Public officials moved quickly to honor O’Connor while the criminal investigation shifted into a death inquiry because the suspected gunman was also dead. Shapiro went to Paoli Hospital on Sunday night and said he met with O’Connor’s wife and parents there. At the Monday news conference, the governor said there were still many unanswered questions but one fact was clear: O’Connor “was a hero and he died protecting others.” The governor later ordered U.S. and commonwealth flags on state property to fly at half-staff. A state flag notice said the order will remain in effect until the date of interment, March 18. The Pennsylvania State Troopers Association and the Fraternal Order of Police’s Pennsylvania lodge also issued statements mourning O’Connor and calling attention to the danger of roadside enforcement work. With the suspected shooter dead, the next formal steps are expected to center on forensic testing, background investigation, timeline reconstruction and funeral honors for the fallen corporal.

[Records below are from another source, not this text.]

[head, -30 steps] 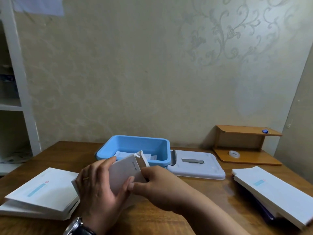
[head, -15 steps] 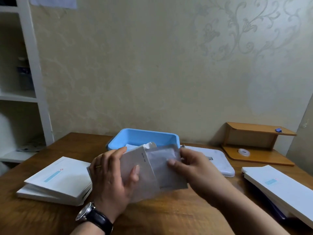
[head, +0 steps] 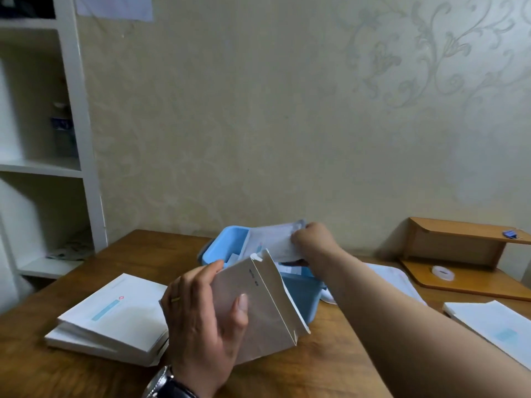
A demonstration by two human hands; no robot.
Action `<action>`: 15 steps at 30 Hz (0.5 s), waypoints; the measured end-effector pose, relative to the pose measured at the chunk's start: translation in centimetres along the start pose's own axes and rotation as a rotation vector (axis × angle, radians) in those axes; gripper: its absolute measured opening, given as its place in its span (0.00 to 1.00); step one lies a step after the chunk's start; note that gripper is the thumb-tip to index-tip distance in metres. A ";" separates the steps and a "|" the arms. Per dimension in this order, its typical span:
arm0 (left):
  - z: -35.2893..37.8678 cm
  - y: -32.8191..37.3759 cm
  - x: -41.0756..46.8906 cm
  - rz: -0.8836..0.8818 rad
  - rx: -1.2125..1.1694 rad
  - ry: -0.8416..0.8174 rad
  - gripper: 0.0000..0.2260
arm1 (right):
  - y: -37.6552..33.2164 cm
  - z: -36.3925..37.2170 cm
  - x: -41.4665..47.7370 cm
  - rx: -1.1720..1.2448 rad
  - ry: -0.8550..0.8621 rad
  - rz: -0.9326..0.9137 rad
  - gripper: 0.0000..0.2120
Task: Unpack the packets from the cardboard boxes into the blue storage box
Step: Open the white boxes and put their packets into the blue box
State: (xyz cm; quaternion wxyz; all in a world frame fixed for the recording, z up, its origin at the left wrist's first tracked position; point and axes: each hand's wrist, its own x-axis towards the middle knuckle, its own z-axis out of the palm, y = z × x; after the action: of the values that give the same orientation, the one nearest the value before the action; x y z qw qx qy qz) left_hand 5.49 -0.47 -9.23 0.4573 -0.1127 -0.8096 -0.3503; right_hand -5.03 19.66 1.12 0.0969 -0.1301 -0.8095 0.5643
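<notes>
Counter (head: 330, 363), left: stack of flat white boxes (head: 115, 317). Left hand (head: 201, 320) grips an opened cardboard box (head: 258, 308), long axis near-upright, flap end up. Behind: blue storage box (head: 301, 297). Right hand (head: 314, 239) pinches a packet (head: 270, 242), lengthwise left-right, above the storage box.

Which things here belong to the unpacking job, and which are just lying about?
Job: blue storage box, packet in right hand, opened cardboard box in left hand, left box stack, right box stack.
Lying about: wooden stand, tape roll, blue clip, white shelving.
</notes>
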 end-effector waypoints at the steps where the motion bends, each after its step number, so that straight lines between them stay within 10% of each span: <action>1: 0.0 0.0 0.1 0.003 0.001 -0.002 0.27 | -0.1 0.9 0.1 -0.167 -0.040 0.024 0.15; 7: 0.4 -0.2 0.0 0.076 0.036 -0.036 0.27 | -2.2 2.0 -1.7 -0.790 -0.186 0.066 0.21; 15: 0.3 0.2 0.1 0.090 0.013 -0.020 0.27 | 0.0 1.7 0.9 -0.604 -0.196 0.056 0.09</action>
State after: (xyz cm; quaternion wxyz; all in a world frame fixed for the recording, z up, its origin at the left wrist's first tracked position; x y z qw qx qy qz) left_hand 5.36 -0.09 -9.17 0.4652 -0.1498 -0.8106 -0.3228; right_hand -6.36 18.39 0.52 -0.0400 -0.1203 -0.9419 0.3109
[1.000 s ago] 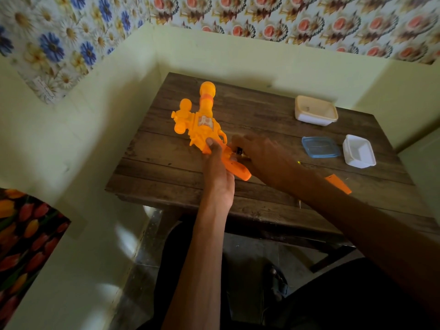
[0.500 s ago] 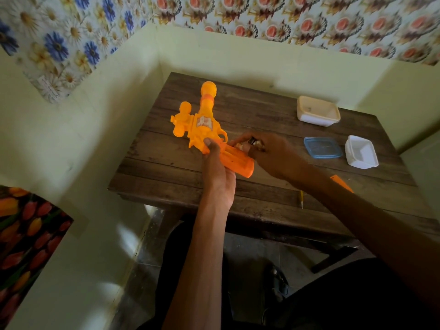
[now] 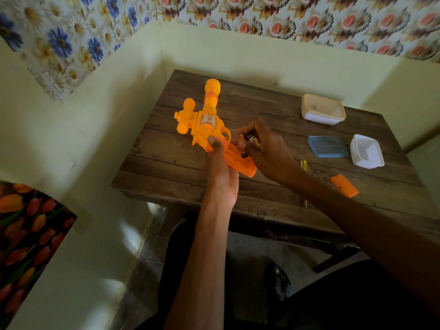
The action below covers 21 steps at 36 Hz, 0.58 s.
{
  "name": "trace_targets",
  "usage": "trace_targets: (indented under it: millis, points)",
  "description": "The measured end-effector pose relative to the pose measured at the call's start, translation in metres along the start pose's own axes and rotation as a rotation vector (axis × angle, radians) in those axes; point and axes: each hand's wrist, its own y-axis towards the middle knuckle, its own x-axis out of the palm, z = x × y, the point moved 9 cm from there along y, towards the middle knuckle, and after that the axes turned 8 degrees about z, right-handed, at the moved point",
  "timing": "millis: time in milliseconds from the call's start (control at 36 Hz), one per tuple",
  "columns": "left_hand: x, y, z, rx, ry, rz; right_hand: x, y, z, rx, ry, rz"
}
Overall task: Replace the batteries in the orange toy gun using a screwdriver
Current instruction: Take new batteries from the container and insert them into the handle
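Orange toy gun (image 3: pixel 209 125) lifted just above the dark wooden surface (image 3: pixel 181 167), barrel pointing away toward the wall. Left hand (image 3: pixel 222 172) wrapped closed around the handle, thumb on top. Right hand (image 3: pixel 266 148) curled at the open handle, fingers pinching small batteries (image 3: pixel 251 140). Yellow-handled screwdriver (image 3: pixel 304 165) flat on the surface, partly hidden under the right forearm. Orange battery cover (image 3: pixel 344 186) lying near it. Blue lid (image 3: pixel 327 146) between two white containers (image 3: pixel 322 109), well apart from the gun.

Single head-worn view, wide-angle, looking forward and steeply down over wooden table (image 3: pixel 181 167) in wall corner, close range.
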Motion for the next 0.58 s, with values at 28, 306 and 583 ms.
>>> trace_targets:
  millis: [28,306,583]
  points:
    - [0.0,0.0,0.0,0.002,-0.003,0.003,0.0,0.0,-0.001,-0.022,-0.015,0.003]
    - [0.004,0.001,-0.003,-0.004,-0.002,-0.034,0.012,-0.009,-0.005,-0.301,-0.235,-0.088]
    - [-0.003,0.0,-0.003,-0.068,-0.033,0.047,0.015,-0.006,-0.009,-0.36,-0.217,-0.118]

There was grief in nearly every public statement released Monday, but also an effort to define O’Connor by more than the way he died. State police said he became the 105th member of the agency to make the “ultimate sacrifice” in the line of duty. De Barrena-Sarobe, the county’s district attorney, called him “a distinguished protector of the Chester County community.” Outside the barracks, residents dropped off flowers, food and small tributes for troopers working through the shock. The image of a patrol car marked by memorial items became one of the early symbols of the loss. Even before funeral plans were fully public, the broad outline of the response was taking shape: a law enforcement community in mourning, a state investigation focused on motive and sequence, and a family suddenly left to carry the weight of a death that began with an ordinary radio call about an erratic driver on a Sunday night.

As of Tuesday, investigators had publicly identified both men and outlined the basic timeline, but they had not said what prompted the gunfire or released additional evidence. The next major date is March 18, when flags are set to remain at half-staff through O’Connor’s interment.

Author note: Last updated March 10, 2026.